=== Task brief ===
Verbatim output of the lines below is required, with the images omitted.

══════════════════════════════

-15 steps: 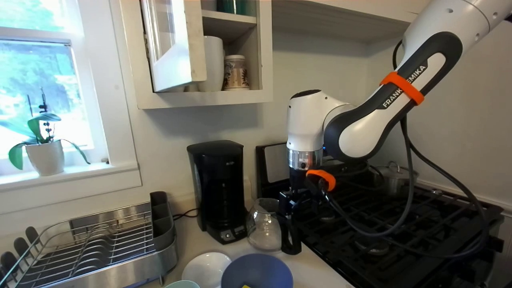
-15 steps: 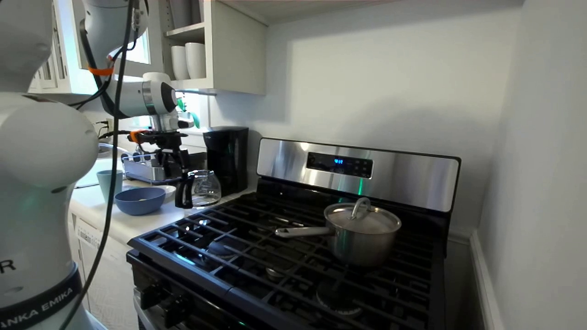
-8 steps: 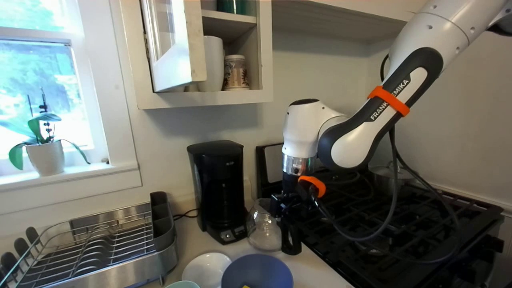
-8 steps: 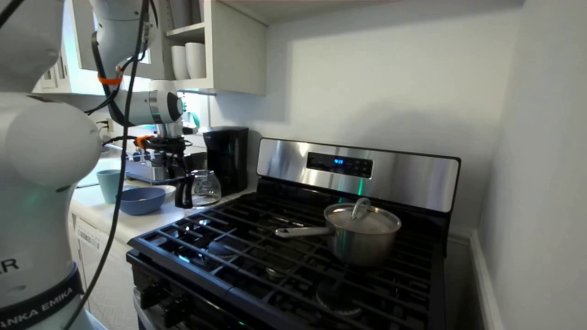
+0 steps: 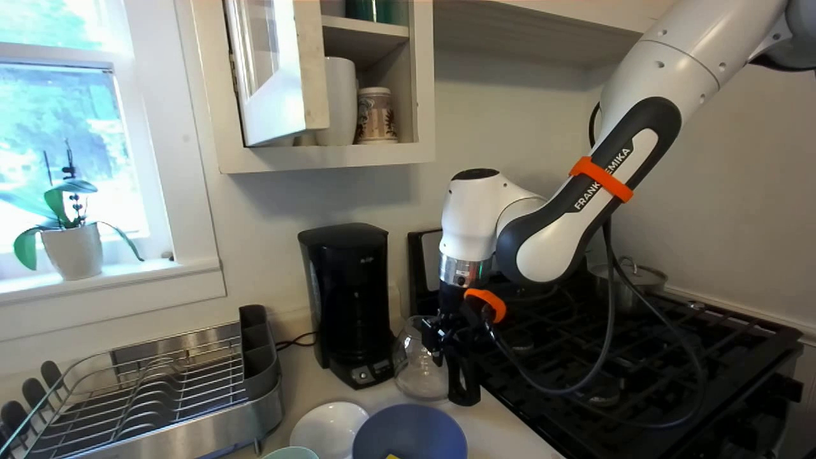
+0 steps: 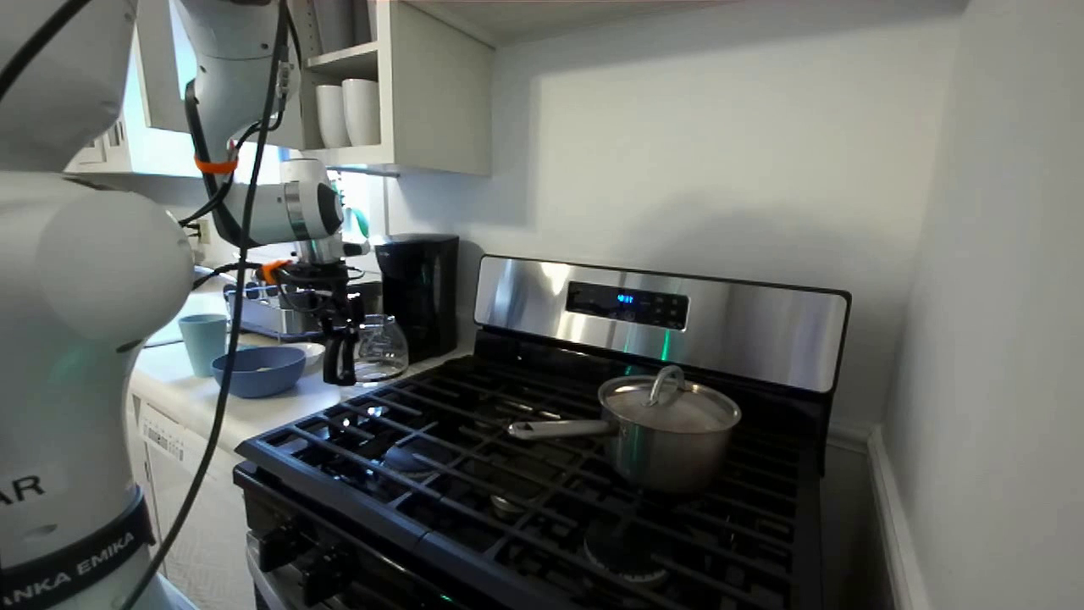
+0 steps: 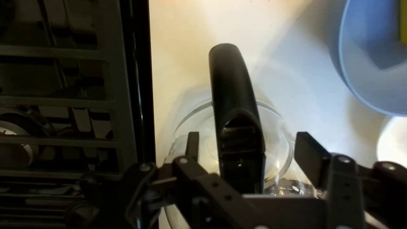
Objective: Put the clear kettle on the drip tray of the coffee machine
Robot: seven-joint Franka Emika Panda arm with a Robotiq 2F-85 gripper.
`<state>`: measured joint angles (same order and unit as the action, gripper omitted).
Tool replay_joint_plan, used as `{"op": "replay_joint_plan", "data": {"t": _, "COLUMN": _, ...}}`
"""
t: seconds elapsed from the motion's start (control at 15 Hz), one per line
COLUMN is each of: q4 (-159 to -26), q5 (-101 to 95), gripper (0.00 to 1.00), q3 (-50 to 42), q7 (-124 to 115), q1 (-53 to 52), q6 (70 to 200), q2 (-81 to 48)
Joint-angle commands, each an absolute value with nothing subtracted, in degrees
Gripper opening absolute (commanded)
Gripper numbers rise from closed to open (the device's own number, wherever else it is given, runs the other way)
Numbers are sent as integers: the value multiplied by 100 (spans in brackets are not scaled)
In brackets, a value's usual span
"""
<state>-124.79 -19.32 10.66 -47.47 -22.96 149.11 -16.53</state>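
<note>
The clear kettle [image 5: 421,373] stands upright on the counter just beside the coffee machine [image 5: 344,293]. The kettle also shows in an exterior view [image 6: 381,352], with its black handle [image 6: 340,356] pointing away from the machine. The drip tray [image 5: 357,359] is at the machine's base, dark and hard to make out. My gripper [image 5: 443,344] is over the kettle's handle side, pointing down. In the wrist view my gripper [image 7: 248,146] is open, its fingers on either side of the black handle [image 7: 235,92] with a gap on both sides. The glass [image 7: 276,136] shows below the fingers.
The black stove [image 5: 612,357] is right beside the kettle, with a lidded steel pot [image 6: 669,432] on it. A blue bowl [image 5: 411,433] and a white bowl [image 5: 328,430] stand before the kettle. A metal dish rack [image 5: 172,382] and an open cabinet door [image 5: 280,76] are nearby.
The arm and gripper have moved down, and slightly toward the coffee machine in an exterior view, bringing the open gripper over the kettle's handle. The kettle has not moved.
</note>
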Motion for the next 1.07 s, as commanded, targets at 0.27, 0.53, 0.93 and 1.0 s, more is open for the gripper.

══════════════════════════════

=== Solved problem ===
-15 steps: 
-15 steps: 
-8 steps: 
-8 steps: 
+0 steps: 
+0 steps: 
+0 steps: 
Objective: Put the clear kettle on the drip tray of the coffee machine
Robot: seven-joint Franka Emika Panda arm with a Robotiq 2F-85 gripper.
`<state>`: measured joint angles (same order and unit as the action, gripper omitted).
Tool replay_joint_plan, used as `{"op": "replay_joint_plan", "data": {"t": _, "COLUMN": _, ...}}`
"""
t: seconds elapsed from the motion's start (control at 15 Hz), one per line
COLUMN is each of: q4 (-159 to -26), q5 (-101 to 95), gripper (0.00 to 1.00), q3 (-50 to 42), q7 (-124 to 115), q1 (-53 to 52), q6 (70 to 200), q2 (-81 to 48)
Joint-angle commands, each an absolute value with nothing subtracted, in degrees
Gripper opening absolute (commanded)
Gripper numbers rise from closed to open (the device's own number, wherever else it is given, runs the other way)
Numbers are sent as integers: the value multiplied by 100 (spans in brackets are not scaled)
In brackets, a value's usual span
"""
<state>-124.79 -19.32 10.66 -47.47 -22.96 149.11 -16.53</state>
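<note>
The clear kettle [image 5: 421,373] stands upright on the counter just beside the coffee machine [image 5: 344,293]. The kettle also shows in an exterior view [image 6: 381,352], with its black handle [image 6: 340,356] pointing away from the machine. The drip tray [image 5: 357,359] is at the machine's base, dark and hard to make out. My gripper [image 5: 443,344] is over the kettle's handle side, pointing down. In the wrist view my gripper [image 7: 248,146] is open, its fingers on either side of the black handle [image 7: 235,92] with a gap on both sides. The glass [image 7: 276,136] shows below the fingers.
The black stove [image 5: 612,357] is right beside the kettle, with a lidded steel pot [image 6: 669,432] on it. A blue bowl [image 5: 411,433] and a white bowl [image 5: 328,430] stand before the kettle. A metal dish rack [image 5: 172,382] and an open cabinet door [image 5: 280,76] are nearby.
The arm and gripper have moved down, and slightly toward the coffee machine in an exterior view, bringing the open gripper over the kettle's handle. The kettle has not moved.
</note>
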Motion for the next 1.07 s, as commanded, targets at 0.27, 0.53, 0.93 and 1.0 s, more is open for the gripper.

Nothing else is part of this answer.